Droplet ejection devices are used for a variety of purposes, most commonly for printing images on various media. They are often referred to as ink jets or ink jet printers. Drop-on-demand droplet ejection devices are used in many applications because of their flexibility and economy. Drop-on-demand devices eject one or more droplets in response to a specific signal, usually an electrical waveform that may include a single pulse or multiple pulses. Different portions of a multi-pulse waveform can be selectively activated to produce the droplets.

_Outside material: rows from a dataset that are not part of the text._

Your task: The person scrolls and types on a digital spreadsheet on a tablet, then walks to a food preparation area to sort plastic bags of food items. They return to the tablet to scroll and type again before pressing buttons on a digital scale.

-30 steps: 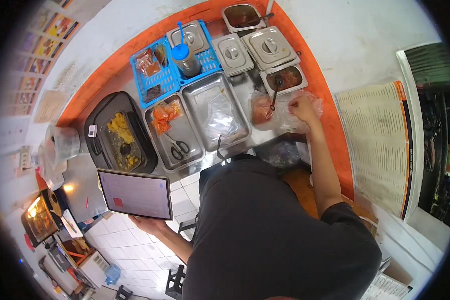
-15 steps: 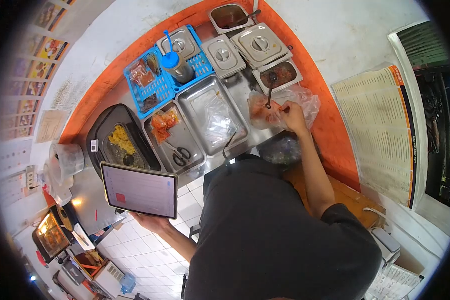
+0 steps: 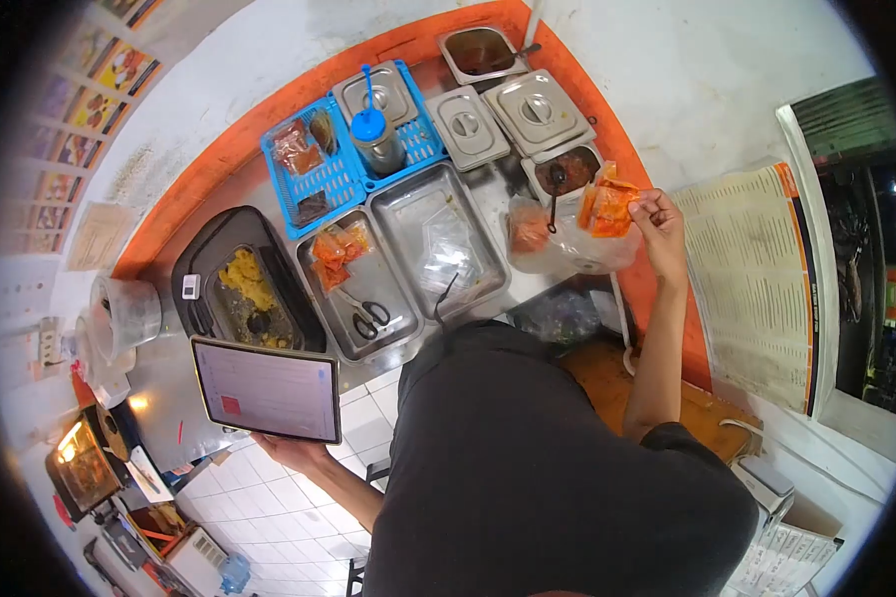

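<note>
My left hand (image 3: 291, 453) grips the lower edge of a tablet (image 3: 267, 390), its lit screen facing up. Held up in my right hand (image 3: 659, 225) are orange sauce packets (image 3: 607, 203), pinched between the fingers above a clear plastic bag (image 3: 572, 244). More orange contents (image 3: 531, 227) show at the bag's left side. Just behind the bag, a metal container of red sauce (image 3: 569, 171) has a dark ladle (image 3: 555, 199) in it.
Orange packets and black scissors (image 3: 371, 320) lie in a steel tray (image 3: 340, 343). Beside it, another steel tray (image 3: 493, 284) holds clear bags. A blue basket (image 3: 319, 204) holds a blue-capped bottle (image 3: 376, 144). A black pan (image 3: 204, 259) with yellow food stands left.
My right hand has risen from the plastic bag and moved right, lifting orange packets out. My left hand still holds the tablet, which sits slightly lower and further left in view.
</note>
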Demonstrator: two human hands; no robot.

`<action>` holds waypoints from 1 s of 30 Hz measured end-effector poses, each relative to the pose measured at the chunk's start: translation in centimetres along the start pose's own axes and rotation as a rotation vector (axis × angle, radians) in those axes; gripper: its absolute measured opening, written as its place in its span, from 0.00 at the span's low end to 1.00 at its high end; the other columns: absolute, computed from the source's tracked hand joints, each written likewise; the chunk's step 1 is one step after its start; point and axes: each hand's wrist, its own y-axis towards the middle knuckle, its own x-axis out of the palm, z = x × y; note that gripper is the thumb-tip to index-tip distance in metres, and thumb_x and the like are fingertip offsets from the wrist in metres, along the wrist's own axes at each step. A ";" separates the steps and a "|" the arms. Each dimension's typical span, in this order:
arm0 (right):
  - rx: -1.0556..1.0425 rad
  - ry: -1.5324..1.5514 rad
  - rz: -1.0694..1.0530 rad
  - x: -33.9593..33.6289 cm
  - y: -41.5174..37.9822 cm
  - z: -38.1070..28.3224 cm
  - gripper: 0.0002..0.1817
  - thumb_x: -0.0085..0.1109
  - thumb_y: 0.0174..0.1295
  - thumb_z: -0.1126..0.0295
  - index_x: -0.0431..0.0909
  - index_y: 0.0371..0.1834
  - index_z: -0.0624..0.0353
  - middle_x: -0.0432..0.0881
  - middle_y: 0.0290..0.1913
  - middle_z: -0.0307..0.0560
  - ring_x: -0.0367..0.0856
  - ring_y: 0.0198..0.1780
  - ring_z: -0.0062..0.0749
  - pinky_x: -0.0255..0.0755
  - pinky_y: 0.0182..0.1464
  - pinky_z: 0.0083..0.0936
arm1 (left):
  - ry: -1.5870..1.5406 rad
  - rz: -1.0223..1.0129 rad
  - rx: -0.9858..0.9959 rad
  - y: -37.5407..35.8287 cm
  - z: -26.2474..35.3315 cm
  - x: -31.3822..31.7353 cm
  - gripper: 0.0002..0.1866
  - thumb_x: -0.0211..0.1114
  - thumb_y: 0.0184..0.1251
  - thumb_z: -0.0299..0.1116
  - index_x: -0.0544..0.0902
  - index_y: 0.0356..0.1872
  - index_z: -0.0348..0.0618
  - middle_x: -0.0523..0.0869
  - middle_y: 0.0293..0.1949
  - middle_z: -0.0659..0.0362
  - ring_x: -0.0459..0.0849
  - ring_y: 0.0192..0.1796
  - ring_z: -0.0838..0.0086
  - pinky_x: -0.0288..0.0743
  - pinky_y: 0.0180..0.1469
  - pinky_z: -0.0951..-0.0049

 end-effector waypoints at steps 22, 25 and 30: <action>0.177 0.147 -1.235 34.9 1.4 -2.9 0.08 0.57 0.67 0.67 0.71 0.40 0.58 0.79 0.38 0.35 0.76 0.41 0.15 0.70 0.44 0.16 | -0.228 0.251 0.143 3.4 4.8 -10.6 0.29 0.39 0.76 0.50 0.61 0.68 0.39 0.66 0.67 0.53 0.66 0.67 0.59 0.61 0.68 0.58; 0.106 0.176 -1.162 36.3 1.4 -5.1 0.06 0.56 0.66 0.68 0.71 0.41 0.57 0.79 0.43 0.43 0.76 0.50 0.25 0.71 0.49 0.22 | -0.219 0.334 0.139 3.9 5.6 -10.9 0.28 0.38 0.76 0.49 0.59 0.70 0.44 0.63 0.69 0.54 0.64 0.69 0.60 0.60 0.69 0.58; 0.204 0.283 -0.973 37.0 2.5 -4.6 0.07 0.55 0.66 0.71 0.72 0.45 0.57 0.78 0.45 0.41 0.77 0.48 0.23 0.72 0.49 0.23 | -0.228 0.386 0.145 5.5 6.7 -11.2 0.28 0.38 0.77 0.49 0.61 0.68 0.39 0.67 0.67 0.52 0.67 0.67 0.60 0.60 0.69 0.58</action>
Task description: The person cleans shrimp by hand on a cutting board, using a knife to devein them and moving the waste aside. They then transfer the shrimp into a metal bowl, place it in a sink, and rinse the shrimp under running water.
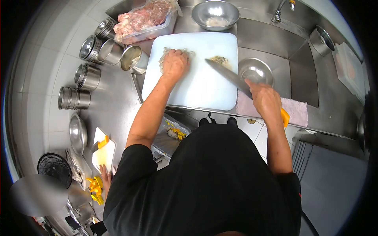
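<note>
A white cutting board (197, 86) lies across the counter beside the sink. My left hand (176, 65) rests on a pile of pale, translucent food (165, 53) at the board's upper left, its fingers curled over it; its fingertips are partly hidden. In my right hand (264, 98) is a large knife (232, 77) with a yellow handle, the blade slanting up and left over the board's right side. The blade's tip is beside a small heap of dark, greyish scraps (219, 59). A metal bowl (256, 71) sits in the sink just right of the board.
A plastic tub of bagged raw meat (151, 33), a metal bowl (215, 15) and a steel pot (134, 60) border the board. Stacked steel containers (87, 76) stand at left. A co-worker's hand (105, 179) is near a smaller board (104, 151). A pink towel (294, 111) lies at the sink's edge.
</note>
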`<move>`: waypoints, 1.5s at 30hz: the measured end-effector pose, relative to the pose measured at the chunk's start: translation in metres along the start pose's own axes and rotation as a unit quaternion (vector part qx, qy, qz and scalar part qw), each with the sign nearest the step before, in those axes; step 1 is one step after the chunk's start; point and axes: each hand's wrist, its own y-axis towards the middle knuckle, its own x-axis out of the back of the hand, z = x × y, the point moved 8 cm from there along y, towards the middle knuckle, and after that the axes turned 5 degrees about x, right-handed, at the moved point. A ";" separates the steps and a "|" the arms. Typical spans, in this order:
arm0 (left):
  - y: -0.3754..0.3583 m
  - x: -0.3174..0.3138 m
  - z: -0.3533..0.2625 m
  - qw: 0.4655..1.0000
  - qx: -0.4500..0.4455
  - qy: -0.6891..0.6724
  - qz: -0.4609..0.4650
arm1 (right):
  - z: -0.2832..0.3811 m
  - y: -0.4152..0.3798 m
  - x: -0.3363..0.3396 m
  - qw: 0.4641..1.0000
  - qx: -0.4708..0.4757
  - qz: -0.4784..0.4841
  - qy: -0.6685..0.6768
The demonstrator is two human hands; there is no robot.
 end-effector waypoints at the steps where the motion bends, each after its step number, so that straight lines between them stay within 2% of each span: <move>1: 0.000 0.002 0.000 1.000 0.002 0.001 0.002 | -0.002 -0.001 0.003 1.000 -0.002 -0.011 -0.007; 3: -0.007 0.004 -0.005 0.998 -0.036 -0.048 -0.010 | -0.002 -0.004 0.012 0.999 -0.004 -0.033 -0.018; 7: -0.021 0.013 -0.012 0.990 -0.076 -0.116 -0.039 | 0.001 -0.019 0.009 0.998 -0.012 0.029 0.047; 9: -0.024 0.014 -0.012 0.990 -0.057 -0.123 -0.025 | -0.001 -0.023 0.000 0.997 0.007 0.049 0.056; 13: -0.028 0.023 -0.024 0.988 -0.026 -0.152 -0.025 | -0.017 -0.015 0.003 0.997 -0.059 0.040 0.035; 16: -0.030 0.008 -0.019 0.958 0.119 -0.222 0.137 | -0.015 -0.011 0.007 0.994 -0.069 0.045 0.078; 19: -0.028 0.007 -0.002 0.940 0.169 -0.275 0.109 | -0.014 -0.008 -0.004 0.986 -0.071 0.066 0.133; 22: -0.031 0.007 -0.008 0.925 0.169 -0.323 0.113 | -0.011 0.000 -0.016 0.983 -0.081 0.091 0.137; 28: -0.029 0.000 -0.029 0.954 0.115 -0.247 0.125 | -0.004 0.013 -0.021 0.979 -0.080 0.111 0.151; 35: -0.024 -0.013 -0.020 0.953 0.150 -0.226 0.133 | -0.004 0.008 -0.027 0.981 -0.072 0.111 0.143; 42: -0.031 -0.016 -0.019 0.934 0.189 -0.271 0.137 | -0.007 -0.009 -0.022 0.983 -0.059 0.099 0.145; 45: -0.034 -0.014 -0.021 0.931 0.200 -0.272 0.135 | -0.011 -0.002 -0.024 0.981 -0.080 0.117 0.131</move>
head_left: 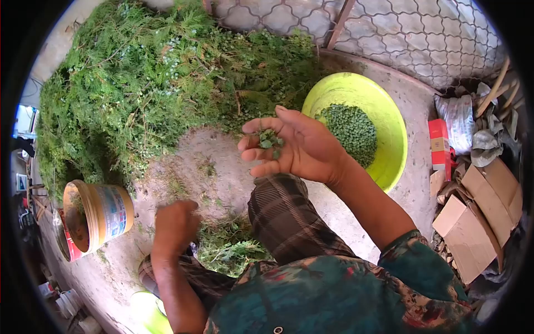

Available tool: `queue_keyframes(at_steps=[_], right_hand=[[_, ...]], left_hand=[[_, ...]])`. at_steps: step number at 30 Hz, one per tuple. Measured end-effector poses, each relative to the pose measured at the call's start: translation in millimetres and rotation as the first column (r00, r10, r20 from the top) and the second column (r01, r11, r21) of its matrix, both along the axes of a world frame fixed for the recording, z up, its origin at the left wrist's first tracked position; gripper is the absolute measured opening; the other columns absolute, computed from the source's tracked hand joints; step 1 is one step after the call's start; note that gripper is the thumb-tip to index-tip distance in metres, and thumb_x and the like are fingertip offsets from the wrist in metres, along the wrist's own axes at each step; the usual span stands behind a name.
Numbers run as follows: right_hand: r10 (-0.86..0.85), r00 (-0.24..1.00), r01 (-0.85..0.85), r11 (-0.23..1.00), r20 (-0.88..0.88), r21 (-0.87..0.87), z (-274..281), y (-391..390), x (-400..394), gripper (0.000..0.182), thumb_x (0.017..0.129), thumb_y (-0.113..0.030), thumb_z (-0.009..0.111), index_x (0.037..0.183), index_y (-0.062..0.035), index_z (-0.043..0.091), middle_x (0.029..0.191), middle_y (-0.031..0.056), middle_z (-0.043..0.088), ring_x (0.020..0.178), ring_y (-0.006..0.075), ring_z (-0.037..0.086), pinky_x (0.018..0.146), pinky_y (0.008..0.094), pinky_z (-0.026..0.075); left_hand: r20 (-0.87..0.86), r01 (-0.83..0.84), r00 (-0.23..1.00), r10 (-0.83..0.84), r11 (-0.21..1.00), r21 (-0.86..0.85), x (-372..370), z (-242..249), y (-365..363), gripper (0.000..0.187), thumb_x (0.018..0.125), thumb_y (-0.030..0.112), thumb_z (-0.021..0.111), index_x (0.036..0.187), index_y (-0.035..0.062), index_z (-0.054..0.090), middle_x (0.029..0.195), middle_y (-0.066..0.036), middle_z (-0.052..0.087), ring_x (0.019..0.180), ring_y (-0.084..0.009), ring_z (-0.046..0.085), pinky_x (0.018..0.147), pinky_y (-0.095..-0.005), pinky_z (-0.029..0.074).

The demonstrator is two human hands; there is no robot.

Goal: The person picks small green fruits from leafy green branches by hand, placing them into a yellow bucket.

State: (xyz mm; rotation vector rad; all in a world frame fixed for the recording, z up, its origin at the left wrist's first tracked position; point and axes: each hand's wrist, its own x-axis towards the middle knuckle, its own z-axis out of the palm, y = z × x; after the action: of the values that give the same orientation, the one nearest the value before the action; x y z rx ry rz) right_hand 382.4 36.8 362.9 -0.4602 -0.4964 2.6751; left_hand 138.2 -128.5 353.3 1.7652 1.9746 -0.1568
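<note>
My right hand [297, 146] is turned palm up in front of my knee, fingers part curled. It holds a small cluster of green cones [270, 140] with bits of leaf, lying against the fingers. Just beyond the wrist stands a yellow-green basin [392, 119], part filled with loose round green cones [351, 133]. My left hand [177, 225] is closed above the floor near my other knee; whatever its fingers hold is hidden. Below and right of it lie cut evergreen sprigs [231, 245] between my legs.
A large heap of leafy evergreen branches [144, 83] fills the far left, against a wire mesh fence [406, 42]. At left, a yellow bucket [114, 214] leans over. Cardboard [467, 234], a red box [439, 146] and sacks lie at right. Another yellow-green container [150, 312] is near my left forearm.
</note>
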Motion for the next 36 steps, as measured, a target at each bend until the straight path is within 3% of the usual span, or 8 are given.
queue_keyframes(at_steps=[1,3,6,10,15,19,25,36], right_hand=[[0.008,1.000,-0.008,1.000,0.011,-0.007,1,-2,-4,0.051,0.097,-0.040,0.032,0.115,0.0054,0.045,0.107,0.0207,0.053,0.094,0.0295,0.054,0.085,0.0463,0.051],[0.038,0.999,-0.038,0.999,0.028,-0.012,3,-6,-13,0.050,0.097,-0.039,0.032,0.115,0.0053,0.046,0.107,0.0200,0.053,0.094,0.0295,0.055,0.086,0.0460,0.050],[0.104,0.993,-0.103,0.994,0.059,-0.025,3,-16,-30,0.050,0.097,-0.038,0.032,0.117,0.0059,0.045,0.112,0.0200,0.052,0.098,0.0303,0.054,0.089,0.0470,0.048],[0.131,0.990,-0.128,0.990,0.052,-0.065,2,-25,-53,0.043,0.098,-0.033,0.033,0.119,0.0042,0.043,0.117,0.0161,0.049,0.103,0.0285,0.054,0.093,0.0480,0.046],[0.124,0.992,-0.121,0.984,0.012,-0.130,4,-33,-68,0.033,0.097,-0.026,0.037,0.118,-0.0008,0.041,0.117,0.0112,0.048,0.099,0.0230,0.054,0.092,0.0492,0.045],[0.149,0.987,-0.139,0.982,0.066,-0.126,5,-37,-73,0.033,0.097,-0.026,0.037,0.118,-0.0014,0.042,0.117,0.0096,0.048,0.100,0.0220,0.054,0.093,0.0488,0.045],[0.160,0.985,-0.146,0.973,0.061,-0.178,5,-44,-80,0.034,0.097,-0.022,0.038,0.118,0.0030,0.045,0.115,0.0134,0.050,0.106,0.0227,0.053,0.097,0.0481,0.044],[0.125,0.987,-0.124,0.992,0.100,-0.021,5,-47,-84,0.028,0.093,-0.011,0.047,0.117,0.0039,0.048,0.112,0.0111,0.051,0.104,0.0205,0.056,0.094,0.0454,0.047]], left_hand=[[-0.008,-0.007,1.000,0.006,1.000,-0.004,7,5,2,0.015,0.079,0.014,0.059,0.087,0.0028,0.065,0.080,-0.018,0.063,0.073,-0.0363,0.060,0.071,-0.0428,0.046],[0.412,-0.235,0.905,0.108,0.934,0.271,20,12,5,0.014,0.079,0.010,0.061,0.090,0.0028,0.065,0.079,-0.015,0.063,0.074,-0.0311,0.060,0.070,-0.0389,0.047],[0.813,-0.665,0.558,0.168,0.676,0.317,42,27,22,0.018,0.076,-0.002,0.065,0.093,0.0025,0.064,0.085,-0.011,0.063,0.087,-0.0241,0.060,0.076,-0.0340,0.046],[0.479,-0.398,0.877,0.022,0.592,0.701,46,32,36,0.025,0.075,-0.003,0.065,0.100,0.0027,0.064,0.095,-0.013,0.063,0.097,-0.0264,0.059,0.080,-0.0339,0.046],[0.687,-0.527,0.725,0.052,0.684,0.505,37,24,32,0.032,0.075,-0.005,0.064,0.106,0.0047,0.063,0.101,-0.014,0.063,0.104,-0.0286,0.056,0.084,-0.0356,0.046],[0.642,-0.479,0.762,0.082,0.739,0.474,29,26,29,0.032,0.074,-0.005,0.065,0.104,0.0044,0.064,0.100,-0.013,0.063,0.104,-0.0285,0.056,0.083,-0.0345,0.047],[0.774,-0.578,0.632,-0.037,0.643,0.503,25,22,22,0.015,0.074,-0.006,0.065,0.088,0.0016,0.065,0.097,-0.012,0.063,0.098,-0.0236,0.058,0.081,-0.0303,0.046],[0.878,-0.783,0.427,0.216,0.574,0.240,31,31,15,0.017,0.078,-0.005,0.063,0.094,0.0000,0.062,0.085,-0.010,0.063,0.086,-0.0180,0.061,0.070,-0.0285,0.049]])
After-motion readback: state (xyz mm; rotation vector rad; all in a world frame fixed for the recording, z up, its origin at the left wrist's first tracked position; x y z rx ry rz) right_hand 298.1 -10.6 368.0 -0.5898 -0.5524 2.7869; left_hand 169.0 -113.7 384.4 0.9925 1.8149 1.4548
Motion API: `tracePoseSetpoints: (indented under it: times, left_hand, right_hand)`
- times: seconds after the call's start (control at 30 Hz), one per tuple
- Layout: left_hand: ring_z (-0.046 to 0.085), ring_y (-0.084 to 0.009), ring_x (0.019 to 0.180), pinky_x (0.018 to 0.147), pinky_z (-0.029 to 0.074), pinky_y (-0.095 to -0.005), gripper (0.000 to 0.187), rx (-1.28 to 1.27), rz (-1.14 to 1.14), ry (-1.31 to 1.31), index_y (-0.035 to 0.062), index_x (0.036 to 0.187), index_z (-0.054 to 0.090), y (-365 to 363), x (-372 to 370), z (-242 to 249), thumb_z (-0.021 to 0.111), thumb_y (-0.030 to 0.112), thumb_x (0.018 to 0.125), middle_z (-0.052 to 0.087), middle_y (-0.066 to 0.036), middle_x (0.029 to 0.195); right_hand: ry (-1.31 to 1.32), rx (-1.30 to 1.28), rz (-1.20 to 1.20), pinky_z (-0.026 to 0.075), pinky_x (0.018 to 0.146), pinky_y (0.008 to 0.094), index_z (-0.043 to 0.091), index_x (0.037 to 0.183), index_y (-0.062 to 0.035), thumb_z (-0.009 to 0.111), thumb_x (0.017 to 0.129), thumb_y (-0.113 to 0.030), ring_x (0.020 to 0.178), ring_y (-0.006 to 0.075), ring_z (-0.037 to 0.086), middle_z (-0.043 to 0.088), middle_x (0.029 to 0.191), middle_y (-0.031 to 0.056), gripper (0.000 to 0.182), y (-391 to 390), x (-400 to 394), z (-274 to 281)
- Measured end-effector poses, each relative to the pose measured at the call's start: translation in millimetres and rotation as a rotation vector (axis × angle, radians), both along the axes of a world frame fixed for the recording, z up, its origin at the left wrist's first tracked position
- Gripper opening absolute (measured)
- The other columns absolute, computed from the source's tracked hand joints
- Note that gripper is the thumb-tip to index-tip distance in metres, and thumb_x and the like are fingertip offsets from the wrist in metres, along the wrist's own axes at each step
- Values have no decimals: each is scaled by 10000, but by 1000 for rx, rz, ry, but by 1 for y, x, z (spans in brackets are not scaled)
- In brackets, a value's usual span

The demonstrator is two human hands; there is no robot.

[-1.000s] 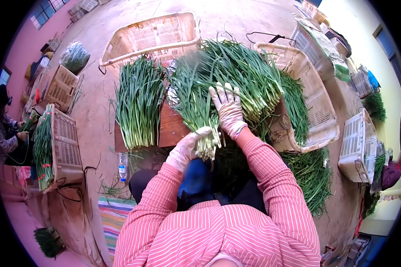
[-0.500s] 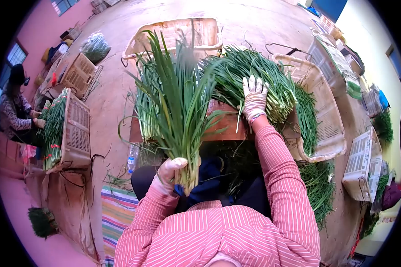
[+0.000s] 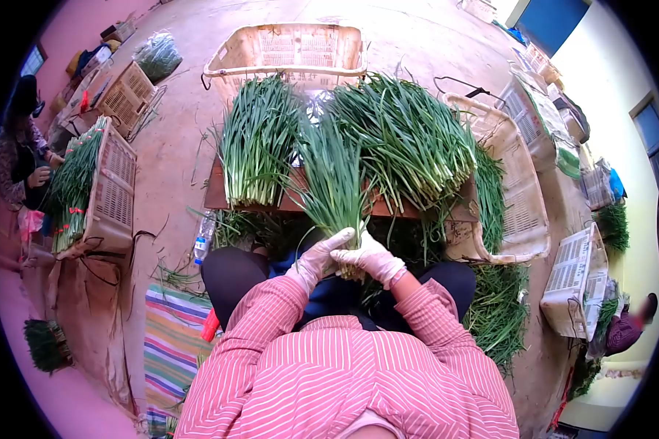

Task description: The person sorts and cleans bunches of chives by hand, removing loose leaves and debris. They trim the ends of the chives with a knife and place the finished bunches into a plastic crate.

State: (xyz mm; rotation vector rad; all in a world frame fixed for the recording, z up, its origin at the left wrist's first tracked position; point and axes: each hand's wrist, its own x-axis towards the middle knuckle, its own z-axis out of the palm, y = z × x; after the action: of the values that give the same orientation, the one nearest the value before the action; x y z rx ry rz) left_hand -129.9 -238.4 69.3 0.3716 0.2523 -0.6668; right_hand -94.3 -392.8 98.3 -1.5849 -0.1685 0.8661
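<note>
Between my two gloved hands is a bunch of garlic chives [image 3: 333, 172], its pale stem ends low and its green leaves pointing away over the table's front edge. My left hand [image 3: 319, 257] is closed around the stems from the left. From the right, my right hand [image 3: 372, 260] closes on the same stems, its fingers meeting the left hand's. On the brown table [image 3: 214, 192] lie a neat pile of chives [image 3: 260, 146] at left and a larger pile of chives [image 3: 417, 146] at right, leaves pointing away.
A plastic crate [image 3: 285, 47] stands beyond the table; another crate [image 3: 523, 197] with chives leans at right. Loose chives [image 3: 498, 311] cover the floor right of my legs. A bottle [image 3: 200, 245] and striped mat [image 3: 168, 329] are at left. A co-worker [image 3: 25, 154] sits by a chive-filled crate [image 3: 113, 190].
My right hand has left the right pile and joined my left hand on the bunch's stems. The bunch has come lower and swung right, uncovering the left pile.
</note>
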Motion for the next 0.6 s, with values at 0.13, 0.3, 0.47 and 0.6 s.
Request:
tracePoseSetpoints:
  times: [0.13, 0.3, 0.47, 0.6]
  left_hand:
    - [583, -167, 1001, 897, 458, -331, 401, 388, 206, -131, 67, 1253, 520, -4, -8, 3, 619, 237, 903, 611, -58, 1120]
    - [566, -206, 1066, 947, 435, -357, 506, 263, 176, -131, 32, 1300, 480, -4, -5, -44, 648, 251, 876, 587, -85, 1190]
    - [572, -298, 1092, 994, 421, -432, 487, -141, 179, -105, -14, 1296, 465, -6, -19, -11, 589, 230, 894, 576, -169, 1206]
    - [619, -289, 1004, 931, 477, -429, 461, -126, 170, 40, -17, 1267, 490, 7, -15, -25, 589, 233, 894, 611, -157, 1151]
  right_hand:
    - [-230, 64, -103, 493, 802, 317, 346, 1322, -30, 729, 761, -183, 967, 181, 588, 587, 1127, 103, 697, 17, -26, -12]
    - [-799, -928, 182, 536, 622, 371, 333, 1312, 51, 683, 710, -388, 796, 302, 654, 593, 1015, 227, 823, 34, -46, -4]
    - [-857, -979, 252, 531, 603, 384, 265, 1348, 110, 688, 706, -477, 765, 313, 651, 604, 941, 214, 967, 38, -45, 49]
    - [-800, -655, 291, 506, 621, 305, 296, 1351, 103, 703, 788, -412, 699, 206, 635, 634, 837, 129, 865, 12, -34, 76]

Droplet ejection devices typically include a fluid path from a fluid supply to a nozzle path. The nozzle path terminates in a nozzle opening from which droplets are ejected. Each ink jet has a natural frequency which is related to the inverse of the period of a sound wave propagating through the length of the ejector (or jet). The jet natural frequency can affect many aspects of jet performance. For example, the jet natural frequency typically affects the frequency response of the printhead. Typically, the jet velocity remains near a target velocity for a range of frequencies from substantially less than the natural frequency up to about 25% of the natural frequency of the jet. As the frequency increases beyond this range, the jet velocity begins to vary by increasing amounts. This variation is caused, in part, by residual pressures and flows from the previous drive pulse(s). These pressures and flows interact with the current drive pulse and can cause either constructive or destructive interference, which leads to the droplet firing either faster or slower than it would otherwise fire.
One prior ink jetting approach uses a pulse string followed by a cancelling pulse. The cancelling pulse is a shortened pulse that is timed so that the resulting pressure pulses arrive at the nozzle out of phase with the residual pressure from previous pulses. Given that jets will have a dominant resonant frequency, the cancellation features are timed in units of resonance period Tc. FIGS. 1a and 1b show two common types of cancellation pulses: same sense cancellation pulse 180 in FIG. 1a and opposite sense cancellation pulse 199 in FIG. 1b. A same sense cancellation pulse is preceded by a cancel edge delay, which has a voltage level that is similar to a voltage level of one or more delays between drive pulses. An opposite sense cancellation pulse is preceded by a cancel edge delay, which has a voltage level that is different than a voltage level of one or more delays between drive pulses. The voltage level of the cancel edge delay is in the opposite direction, relative to the bias level or level between fire pulses, compared to the fire pulse. FIG. 1a illustrates a fire edge of pulse 181 that is followed by a cancellation puke delay 182 (e.g., To) and then cancellation pulse 180. FIG. 1b illustrates pulses 190-197, a fire edge 198 that is followed by a cancellation pulse delay 184 (e.g., Tc) and then cancellation pulse 199. In these architectures, a large droplet is created by expressing all the pulses while smaller droplets are expressed by removing the earlier pulse(s). Hence, considering the opposite sense cancellation pulse 199 shown in FIG. 1b, a middle droplet may be constructed from pulses 193, 194, 195, 196, 197, and the cancellation pulse 199 while a small droplet could be formed using the pulse 197 and the cancellation pulse 199.
FIGS. 2a and 2b show prior waveform designs for a small droplet with a same sense cancellation pulse 210 and an opposite sense cancellation pulse 220. In both cancellation pulse styles, the small droplet pulse occurs at the end of the waveform directly in front of the cancellation pulse 210 or 220. These waveforms have the advantage that the cancellation pulse effectively controls the meniscus motion. These waveforms have the disadvantage that the small droplet formation is late compared to the formation of the other droplets that use pulses that start earlier. This small droplet arrives at the medium (e.g., paper) later because this droplet is formed late. Typically, the fire pulse amplitude is increased in order to compensate. However, since faster droplets tend not to form single droplets, but instead have a slower droplet formed out of the tail, there are practical limits to this strategy.